Post by **annise** » July 13th, 2019, 9:55 pm

You will need to give some idea about the number of sections you will use. What plan do you have to divide it up ?

Anne

Post by **Availle** » July 13th, 2019, 10:00 pm

Ummm... how shall I put this.... politely....?

David, I think this is not something that would make a good audiobook. Besides the prefaces and the intros and everything, you have some 820 pages of words English - Cantonese. And only word pairs and nothing else (because the characters will be impossible to bring over to an audiobook).

I don't think the way we organise our audiobooks would work for a dictionary like this because

- you cannot look up a single word: no matter how long/short the section you will have to listen from the beginning or do some very painful back and forth searching in the audio (and we can only have projects with 255 sections max)
- the book is more than 100 years old: languages and pronunciations change, new words are added, old words are deleted which means
- maybe the word you're looking for is not even in the book

In general, LV is very reader-centric, in a sense that if a reader wants to record a book, as long as it's PD, we're: go for it! without caring for listeners on the other end.
But this one, because of its sheer length and contents, I'm afraid it will be excrutiatingly boring for you after a while and very likely to put you off audiobook recording for good (and for very egocentric reasons, I can't have that right now.

)

I really think it's a better option to read a book in Cantonese; with a bit of luck, there may even be bilingual books out there.
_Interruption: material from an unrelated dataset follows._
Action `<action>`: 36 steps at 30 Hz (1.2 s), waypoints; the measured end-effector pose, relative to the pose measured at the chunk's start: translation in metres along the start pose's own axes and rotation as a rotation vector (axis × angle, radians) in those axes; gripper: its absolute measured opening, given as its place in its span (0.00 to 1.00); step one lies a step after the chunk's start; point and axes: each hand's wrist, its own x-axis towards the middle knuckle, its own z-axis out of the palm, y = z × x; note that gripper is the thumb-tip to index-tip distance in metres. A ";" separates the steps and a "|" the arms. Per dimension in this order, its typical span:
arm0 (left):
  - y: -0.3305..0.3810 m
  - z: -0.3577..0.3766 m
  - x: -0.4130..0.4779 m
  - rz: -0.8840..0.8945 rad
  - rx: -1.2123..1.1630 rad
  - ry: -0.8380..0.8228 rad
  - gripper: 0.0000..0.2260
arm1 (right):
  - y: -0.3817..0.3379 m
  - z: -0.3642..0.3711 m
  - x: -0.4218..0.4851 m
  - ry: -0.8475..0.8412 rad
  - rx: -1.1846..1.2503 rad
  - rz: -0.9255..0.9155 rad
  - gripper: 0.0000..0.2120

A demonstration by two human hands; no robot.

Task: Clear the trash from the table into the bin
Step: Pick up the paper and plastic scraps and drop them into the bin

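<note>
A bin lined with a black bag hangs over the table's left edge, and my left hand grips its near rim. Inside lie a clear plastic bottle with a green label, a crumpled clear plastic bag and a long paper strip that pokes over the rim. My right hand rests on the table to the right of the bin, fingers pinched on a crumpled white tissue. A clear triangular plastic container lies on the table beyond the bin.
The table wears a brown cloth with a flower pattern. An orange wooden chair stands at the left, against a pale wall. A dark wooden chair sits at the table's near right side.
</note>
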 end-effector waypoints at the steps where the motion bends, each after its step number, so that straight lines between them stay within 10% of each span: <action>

Post by **mightyfelix** » July 14th, 2019, 7:42 am

Maybe a selection from this would be great for the insomnia collection, though!

viewtopic.php?f=19&t=74778

DavidReader · Post by **DavidReader** » July 14th, 2019, 9:52 pm

Thanks for the comments and advice.

My case for embarking on this project is this:
1. There is an absolute dearth of such similar project as far as I am aware of;
2. I guess Cantonese is spoken by nearly 100 million people in the world, and I think that it is worth letting English speaking people to have some inkling of how it sounds for an dialect spoken by so many people (of course with the caveat that this may not be exactly what it was like a hundred years ago). This is made more relevant given the lack of such material at present;
3. Being a native Cantonese speaker, with English as the second language, I am in a suitable position to engage in the task.
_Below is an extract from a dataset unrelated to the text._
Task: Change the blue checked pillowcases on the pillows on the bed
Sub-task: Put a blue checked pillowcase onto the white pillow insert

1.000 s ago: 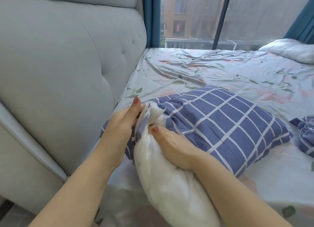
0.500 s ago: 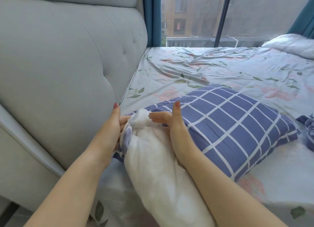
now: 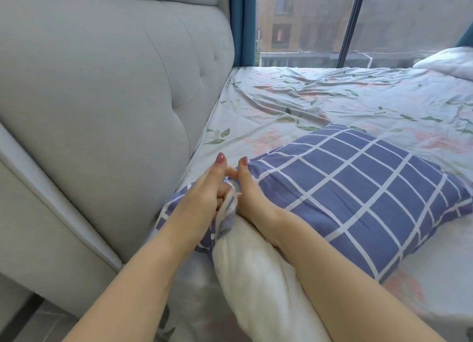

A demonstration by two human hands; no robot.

Comments to the difficulties mentioned:
1. that "...the characters will be impossible to bring over to an audiobook":
This is exactly how this dictionary was presented that makes the above-mentioned difficulty of rendering the character to an audiobook disappears. The Chinese character meaning of the English word is followed by its phonetic symbols. Therefore, I will be reading both the Chinese character and the phonetic symbol at the same time.

2. that this book is too long:
Yes, it is over 800 pages long, but the amount of materials printed on each page is actually not that much. Being a native Cantonese speaker myself, I have no difficulty in reading through the page smoothly. I have done a trial to ascertain the time for me to read one page, and it amounts to about 2.5 minutes. Thus for a 820-pages book, it will take 2050 minutes, i.e., about 34 hours. Also since the whole process will stay relatively unchanged from beginning to end, it should just be a matter of plodding it through in a steady pace with patience.
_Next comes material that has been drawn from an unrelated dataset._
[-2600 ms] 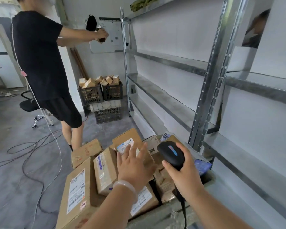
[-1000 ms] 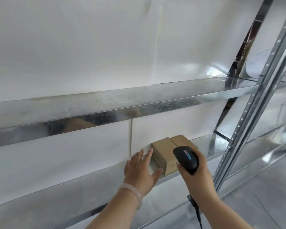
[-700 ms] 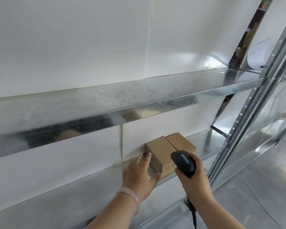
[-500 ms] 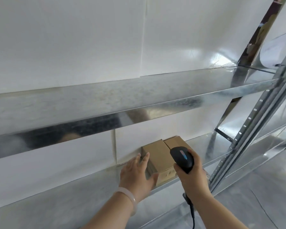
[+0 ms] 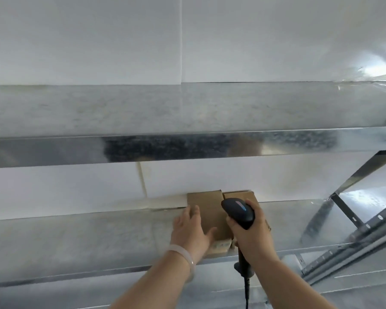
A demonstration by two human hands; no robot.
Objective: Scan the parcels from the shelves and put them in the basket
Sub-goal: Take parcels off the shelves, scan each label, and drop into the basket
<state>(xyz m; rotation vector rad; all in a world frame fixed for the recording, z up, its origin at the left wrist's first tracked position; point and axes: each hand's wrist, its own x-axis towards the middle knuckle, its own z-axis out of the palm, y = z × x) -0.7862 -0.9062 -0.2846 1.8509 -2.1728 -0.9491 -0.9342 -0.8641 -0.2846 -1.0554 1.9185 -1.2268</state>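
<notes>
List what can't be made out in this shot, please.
Head view only.
Label on the left cardboard box: blurred, too small to read.
Right cardboard box: mostly hidden by the barcode scanner and right hand.
Left hand: grip on the left box unclear.
Scanner cable: cut by bottom edge.
Basket: out of frame.

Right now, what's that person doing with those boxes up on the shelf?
A person is getting parcels off a metal shelf. Their left hand lies against the left cardboard box, fingers along its side and thumb over the top. Their right hand grips a black scanner, held over the second box beside it. Both boxes sit on the shelf, and no basket is in sight.
</notes>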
3. difficulty for people to look up a single word:
Yes, this is a relevant logistical problem that needs to be thought over, but nevertheless this should not be totally insurmountable. Initially, I have the following plan to tackle the problem, which is also the rationale for how to divide the work into reading sections:
i) I shall divide the whole work into 20 minutes each, stating for each section the starting word and the ending word. E.g. "section 3: Abuse to Arbitrator".
ii) To be even more searchable, we can add more details by stating the starting word for each minute of the section. E.g. "section 3: Abuse to Arbitrator; 2m: Account; 3m: Acquire;..." Thus, if someone wants to search "Achieve:, he/she can just search from the second to the third minute of the recording. With the versatility of Audacity, this annotations should not require too much extra work.
iii) From the above calculations, the whole work can be divided up into sections in the following way:
Given an average of 2.5 minutes per page, then for a 20-min section, it will cover 8 pages per section. Eg. "Section 1: Front Matter, including: Preface, Notes to the Fourth and Fifth Edition, Rules for Pronouncing the Chinese"; "Section 2: A - Ambitious, p. 1 - 8"; "Section 3: Ambush - Babble, p. 9 - 16", etc...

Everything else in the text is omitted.